Sifatnya memang pendiam, mungkin memang begitulah caranya untuk menahan godaan ber-ghibah atau mengelola amarah. Semasa hidupnya, Mbah Uti selalu tunduk pada suami. Bahkan sampai Mbah Kakung meninggal pun, tak sedikit nasihat dan larangannya masih diugemi Mbah Uti.
Gaya hidupnya datar dan sederhana. Tak pernah berhutang, namun tak juga berlebihan dalam membelanjakan harta. Suatu ketika, jika hasil panen sedikit melimpah, beliau tak lantas berfoya-foya. Pun saat sawah tak memberikan hasil yang sepadan, maka hasil kebun menjadi bahan konsumsi harian, atau dijadikan sebagai alat barter di pasar.
Laku hidup seperti itu telah ditularkannya pada ibuku. Hingga akhirnya beliau pun mampu mengentaskan kami berempat tanpa bermodal pensiun, apalagi warisan dari almarhum Papa. Sungguh laku hidup yang pantas untuk ditiru. Meskipun aku tahu, tak mudah untuk menerapkannya di zamanku.
Dalam banyak hal, Mbah Uti telah menyumbangkan inspirasi bagi kami, empat anak perempuan yang kini telah bergelar ibu. Meskipun tak mengenyam pendidikan tinggi di bangku sekolah formal. Namun semangatnya untuk berilmu tak lekang oleh waktu. Kembali hangat dalam ingatanku, saat kacamata tebal berframe hitam yang dikenakannya mulai melorot hingga tengah tulang hidung. Pemandangan seperti itu sungguh sangat familiar bagiku.

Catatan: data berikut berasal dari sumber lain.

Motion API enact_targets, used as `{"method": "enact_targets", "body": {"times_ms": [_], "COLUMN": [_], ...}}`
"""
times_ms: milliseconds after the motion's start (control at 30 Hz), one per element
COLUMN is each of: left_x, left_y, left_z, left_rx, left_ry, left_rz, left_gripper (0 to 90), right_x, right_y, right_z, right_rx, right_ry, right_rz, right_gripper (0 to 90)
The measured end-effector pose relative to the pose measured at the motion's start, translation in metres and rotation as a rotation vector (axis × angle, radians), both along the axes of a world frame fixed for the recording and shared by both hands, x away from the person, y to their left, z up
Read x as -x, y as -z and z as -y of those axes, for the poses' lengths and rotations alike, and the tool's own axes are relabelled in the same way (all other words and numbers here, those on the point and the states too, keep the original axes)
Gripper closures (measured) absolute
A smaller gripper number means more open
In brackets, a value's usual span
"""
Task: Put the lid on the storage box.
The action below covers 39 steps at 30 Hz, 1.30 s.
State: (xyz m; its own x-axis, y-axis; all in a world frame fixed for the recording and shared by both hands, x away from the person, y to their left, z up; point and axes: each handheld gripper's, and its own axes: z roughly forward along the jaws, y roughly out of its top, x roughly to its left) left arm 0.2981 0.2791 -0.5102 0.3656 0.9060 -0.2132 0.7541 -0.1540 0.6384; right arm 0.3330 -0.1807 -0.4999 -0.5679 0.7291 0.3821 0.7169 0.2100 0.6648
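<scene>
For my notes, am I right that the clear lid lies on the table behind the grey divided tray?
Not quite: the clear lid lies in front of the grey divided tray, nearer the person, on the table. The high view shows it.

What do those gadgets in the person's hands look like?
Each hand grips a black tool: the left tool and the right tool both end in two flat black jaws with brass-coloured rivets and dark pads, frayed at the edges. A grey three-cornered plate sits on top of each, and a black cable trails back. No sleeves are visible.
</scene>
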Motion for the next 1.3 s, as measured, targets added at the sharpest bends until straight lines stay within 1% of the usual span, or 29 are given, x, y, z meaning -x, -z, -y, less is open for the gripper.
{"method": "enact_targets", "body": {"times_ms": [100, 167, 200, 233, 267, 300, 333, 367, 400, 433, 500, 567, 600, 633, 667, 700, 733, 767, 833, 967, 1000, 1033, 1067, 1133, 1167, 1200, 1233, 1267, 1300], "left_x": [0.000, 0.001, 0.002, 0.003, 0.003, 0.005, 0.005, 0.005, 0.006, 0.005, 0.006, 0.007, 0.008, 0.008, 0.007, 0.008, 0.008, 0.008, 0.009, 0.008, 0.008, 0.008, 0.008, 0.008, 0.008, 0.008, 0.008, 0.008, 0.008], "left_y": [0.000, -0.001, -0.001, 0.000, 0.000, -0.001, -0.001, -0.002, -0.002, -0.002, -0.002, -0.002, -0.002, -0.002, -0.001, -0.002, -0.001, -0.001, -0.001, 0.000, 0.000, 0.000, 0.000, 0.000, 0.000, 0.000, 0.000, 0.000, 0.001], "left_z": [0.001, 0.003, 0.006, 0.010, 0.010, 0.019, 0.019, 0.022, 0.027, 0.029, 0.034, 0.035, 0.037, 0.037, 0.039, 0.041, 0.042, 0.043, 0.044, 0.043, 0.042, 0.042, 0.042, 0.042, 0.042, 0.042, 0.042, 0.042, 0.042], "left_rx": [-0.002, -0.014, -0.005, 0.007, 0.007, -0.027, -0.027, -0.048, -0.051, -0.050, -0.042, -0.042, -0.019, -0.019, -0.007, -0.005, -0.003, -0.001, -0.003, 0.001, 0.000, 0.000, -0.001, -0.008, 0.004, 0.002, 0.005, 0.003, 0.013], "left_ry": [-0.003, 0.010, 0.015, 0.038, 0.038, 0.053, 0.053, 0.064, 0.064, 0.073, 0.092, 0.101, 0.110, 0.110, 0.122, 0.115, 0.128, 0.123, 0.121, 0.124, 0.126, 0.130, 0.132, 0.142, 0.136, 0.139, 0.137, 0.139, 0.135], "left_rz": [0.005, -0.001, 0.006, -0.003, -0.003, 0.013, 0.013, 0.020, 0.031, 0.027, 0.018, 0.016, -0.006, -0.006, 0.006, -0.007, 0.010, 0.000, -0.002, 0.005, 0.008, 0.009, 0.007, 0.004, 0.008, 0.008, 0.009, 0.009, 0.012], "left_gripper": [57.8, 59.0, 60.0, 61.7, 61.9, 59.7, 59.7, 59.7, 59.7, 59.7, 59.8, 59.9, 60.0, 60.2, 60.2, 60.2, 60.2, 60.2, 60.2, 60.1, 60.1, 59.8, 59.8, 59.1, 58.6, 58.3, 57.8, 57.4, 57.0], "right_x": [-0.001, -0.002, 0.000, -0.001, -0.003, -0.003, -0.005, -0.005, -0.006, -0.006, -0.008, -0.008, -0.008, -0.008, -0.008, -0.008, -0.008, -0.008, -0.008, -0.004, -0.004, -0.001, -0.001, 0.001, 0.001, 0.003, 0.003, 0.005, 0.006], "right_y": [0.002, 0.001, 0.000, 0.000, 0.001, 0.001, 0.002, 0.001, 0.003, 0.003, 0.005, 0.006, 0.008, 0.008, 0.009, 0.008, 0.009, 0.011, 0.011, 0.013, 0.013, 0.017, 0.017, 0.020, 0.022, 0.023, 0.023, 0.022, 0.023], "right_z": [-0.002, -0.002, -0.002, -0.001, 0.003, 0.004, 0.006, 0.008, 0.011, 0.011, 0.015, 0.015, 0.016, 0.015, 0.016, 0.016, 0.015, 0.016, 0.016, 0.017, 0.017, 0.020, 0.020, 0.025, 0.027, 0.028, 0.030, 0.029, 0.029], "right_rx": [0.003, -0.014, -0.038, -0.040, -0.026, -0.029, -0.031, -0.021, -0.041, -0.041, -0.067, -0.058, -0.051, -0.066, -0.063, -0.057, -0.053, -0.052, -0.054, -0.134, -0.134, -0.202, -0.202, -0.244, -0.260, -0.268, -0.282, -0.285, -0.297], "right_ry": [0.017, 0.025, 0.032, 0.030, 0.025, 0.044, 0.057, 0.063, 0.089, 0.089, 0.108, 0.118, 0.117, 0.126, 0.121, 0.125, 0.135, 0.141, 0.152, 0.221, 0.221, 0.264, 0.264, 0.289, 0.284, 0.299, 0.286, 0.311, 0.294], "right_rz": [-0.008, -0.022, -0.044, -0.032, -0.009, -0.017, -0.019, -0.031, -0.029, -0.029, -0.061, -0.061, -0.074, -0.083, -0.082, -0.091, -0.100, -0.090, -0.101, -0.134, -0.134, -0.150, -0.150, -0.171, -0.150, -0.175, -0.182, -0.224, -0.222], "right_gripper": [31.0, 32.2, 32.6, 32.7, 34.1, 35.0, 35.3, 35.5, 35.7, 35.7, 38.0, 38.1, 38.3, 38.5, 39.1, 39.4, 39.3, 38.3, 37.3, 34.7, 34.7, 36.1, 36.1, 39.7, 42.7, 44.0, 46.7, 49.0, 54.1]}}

Pagi hari menjelang siang, atau petang saat maghrib telah berkumandang. Selain buku atau majalah bekas, maka Al-Quran adalah bacaan wajib yang selalu menjadi teman menghalau segala kesepian. Dan tanpa merasa diberikan komando olehnya, kebiasaan seperti itu hampir menjadi rutinitas baru bagi kami yang setiap hari mengamati kebiasaannya.
Wong wedok gak kudu neko-neko, tapi kudu sembodo.” Jadi wanita nggak harus aneh-aneh, tapi harus berkemampuan. Begitu setidaknya warisan berharga yang ditinggalkannya bagi kami para cucu.
Aku sadar, di zamanku yang serba mudah, namun tak kurang juga yang namanya masalah. Prinsip hidup seperti yang diajarkan Mbah Uti tak sepenuhnya dapat kuteladani. Tapi, caranya bersikap terhadap suami, keteguhannya menjaga kehormatan diri, sikap pasrah namun tak menyerah dan selalu obah (bergerak/berkarya). Mengajarkanku bahwa pada dasarnya perempuan itu tangguh. Makhluk tangguh hanya saja kerap jasmaninya rapuh, namun niat dan tekadnya untuk berjuang selalu utuh.
Ahh … Aku merasa beruntung, lahir dan dibesarkan dalam dominasi perempuan pejuang. Bahkan sejak sebelum usiaku menginjak 6 tahun, hanya sosok perempuan-perempuan tangguhlah yang menjadi pelindungku. Mengisi setiap relung jiwaku untuk terus maju, berilmu dan bergerak menuju peradaban baru.
Bund, wis ketemu?”
Suara suami dari balik pintu membuyarkan lamunanku. Perempuan berkebaya biru, tiba-tiba aku merindukanmu. Maka subuh ini kuhadiahkan Al-Fatihah untukmu.
Dedicated to Alm. Mbah Uti Aminatun. Terima kasih sudah menjadi penjaga bagi kami dan ibu setelah kepergian Papa 27 tahun yang lalu.